Chidambaram, scheduled to present the federal budget later this month, is under pressure to curb spending and keep his pledge to cut the deficit to 3 percent of gross domestic product in four years, from a targeted 5.3 percent in the 12 months ending March 31. Officials are trying to avert a credit downgrade after Standard & Poor’s and Fitch Ratings said in 2012 that they may demote India to junk status, citing the shortfall and a widening current-account gap.
“Fiscal consolidation is the driving story,” said Shubhada Rao, the Mumbai-based chief economist at Yes Bank Ltd. “There would be prudent expansion of the government balance sheet next year” as Chidambaram seeks to reduce the budget gap to 4.8 percent of GDP, she said.
The government’s cash position may have improved after increasing revenue collection and raising about 220 billion rupees in the year that started April 1 from sales of stakes in companies including NTPC Ltd., the nation’s biggest power producer, and NMDC Ltd., the biggest iron ore miner.
Net direct tax collection in the April-January period rose 12.5 percent from a year earlier to 3.9 trillion rupees, the finance ministry said in a statement on Feb. 6.
The auction cancellation will help ease a cash squeeze in the banking system caused by slower government spending, according to Nomura Holdings Inc. Lenders borrowed an average of 1.03 trillion rupees a day from the central bank via repurchase contracts this month to meet shortages, compared with 941 billion in January.
The Reserve Bank of India bought 1.3 trillion rupees of government securities this fiscal year via open-market auctions to boost cash at banks, up from 336 billion rupees a year earlier, according to data compiled by Bloomberg.
“This is a positive signal for the markets,” said Vivek Rajpal, a Mumbai-based strategist at Nomura. “Huge government balances were straining liquidity and policy makers had an option to either cancel the auction or prompt the central bank to purchase more debt.”
Benchmark 10-year bond yields dropped 22 basis points this year, and the 8.15 percent note due in June 2022 was at 7.83 percent yesterday in Mumbai, according to data compiled by Bloomberg. Indian government notes returned 2.4 percent in the past 12 months, the best performance in Asia, according to indexes compiled by HSBC Holdings Plc. Local fixed-income and foreign-exchange markets are closed for a public holiday today.

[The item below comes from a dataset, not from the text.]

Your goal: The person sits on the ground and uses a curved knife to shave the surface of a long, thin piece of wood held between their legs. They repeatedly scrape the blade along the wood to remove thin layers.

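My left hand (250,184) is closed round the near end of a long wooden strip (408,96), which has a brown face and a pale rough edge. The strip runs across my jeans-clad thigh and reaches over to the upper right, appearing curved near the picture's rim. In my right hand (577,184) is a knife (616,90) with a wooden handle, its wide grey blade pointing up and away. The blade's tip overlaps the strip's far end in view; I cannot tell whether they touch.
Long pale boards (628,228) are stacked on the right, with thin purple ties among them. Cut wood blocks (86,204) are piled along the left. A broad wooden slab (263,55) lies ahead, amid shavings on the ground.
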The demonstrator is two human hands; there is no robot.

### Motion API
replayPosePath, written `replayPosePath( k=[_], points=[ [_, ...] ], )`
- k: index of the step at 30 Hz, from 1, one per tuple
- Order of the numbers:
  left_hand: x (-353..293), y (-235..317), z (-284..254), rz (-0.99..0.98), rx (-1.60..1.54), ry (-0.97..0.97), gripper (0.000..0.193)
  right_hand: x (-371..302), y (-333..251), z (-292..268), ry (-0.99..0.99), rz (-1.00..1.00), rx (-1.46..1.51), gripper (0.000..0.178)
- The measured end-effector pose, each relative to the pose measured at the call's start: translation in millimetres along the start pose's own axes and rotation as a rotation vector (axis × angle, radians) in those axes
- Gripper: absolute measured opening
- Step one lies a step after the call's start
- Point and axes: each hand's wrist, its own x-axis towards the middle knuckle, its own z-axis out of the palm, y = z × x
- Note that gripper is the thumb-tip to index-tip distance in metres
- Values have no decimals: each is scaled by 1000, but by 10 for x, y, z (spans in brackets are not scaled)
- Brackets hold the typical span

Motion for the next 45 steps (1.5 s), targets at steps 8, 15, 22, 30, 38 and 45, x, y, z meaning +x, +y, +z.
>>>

Rajpal predicted the 10-year yield will move in the coming days toward 7.75 percent, a level not seen since July 2010, and estimated the government’s surplus cash at 900 billion rupees.
The debt-sale cancellation is “slightly positive” for the bond market, said Rajeev Radhakrishnan, head of fixed income at SBI Funds Management Pvt. that manages the equivalent of $10 billion in Indian assets. The central bank may conduct at least two more open-market debt-purchase auctions in the coming month to improve funding availability, he said.
RBI Governor Duvvuri Subbarao, who cut the benchmark interest rate by 25 basis points last month to 7.75 percent in the first reduction since April, has cited budget and current- account deficits along with inflation among those constraining further cuts in borrowing costs.
“We have taken note of the road map for fiscal consolidation put out by the finance minister,” Subbarao said on Feb. 7 in Guwahati in the eastern state of Assam. “We are also looking forward to the budget to get a better understanding of how fiscal consolidation will be done.”
Inflation, based on wholesale prices, declined to a 38- month low of 6.62 percent in January while the government predicts the $1.8 trillion economy will expand 5 percent in the year to March 31, the least in a decade.